The answer must be an exact reprint of the lines from the one with "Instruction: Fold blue" through the final line of the data, with no pictures included.

BEGIN SOURCE DATA

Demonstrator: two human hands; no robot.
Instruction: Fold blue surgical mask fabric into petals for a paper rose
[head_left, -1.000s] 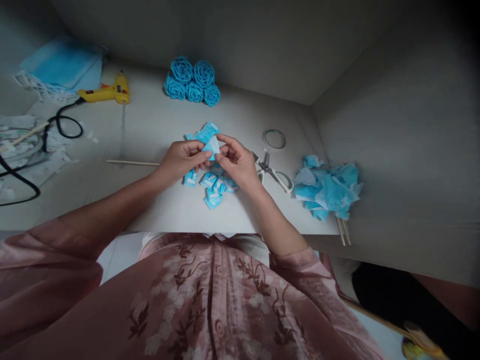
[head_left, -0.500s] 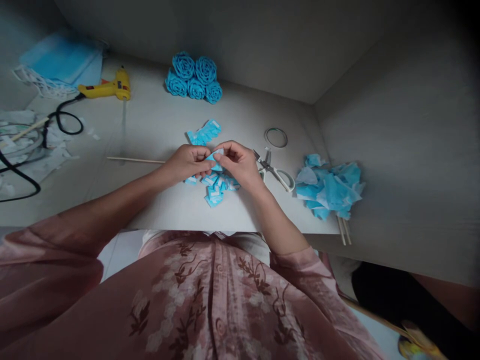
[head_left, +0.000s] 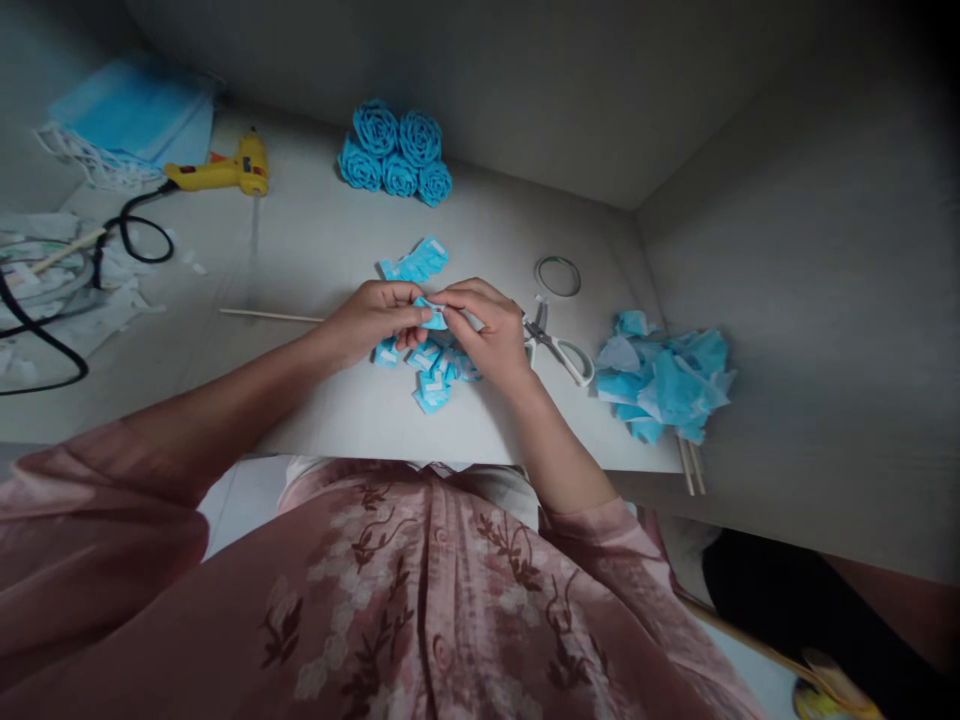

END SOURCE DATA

- RESPONSE TO THIS TASK:
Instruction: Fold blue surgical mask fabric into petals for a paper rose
[head_left, -1.000s] 
[head_left, -0.500s] 
[head_left, +0.000s] 

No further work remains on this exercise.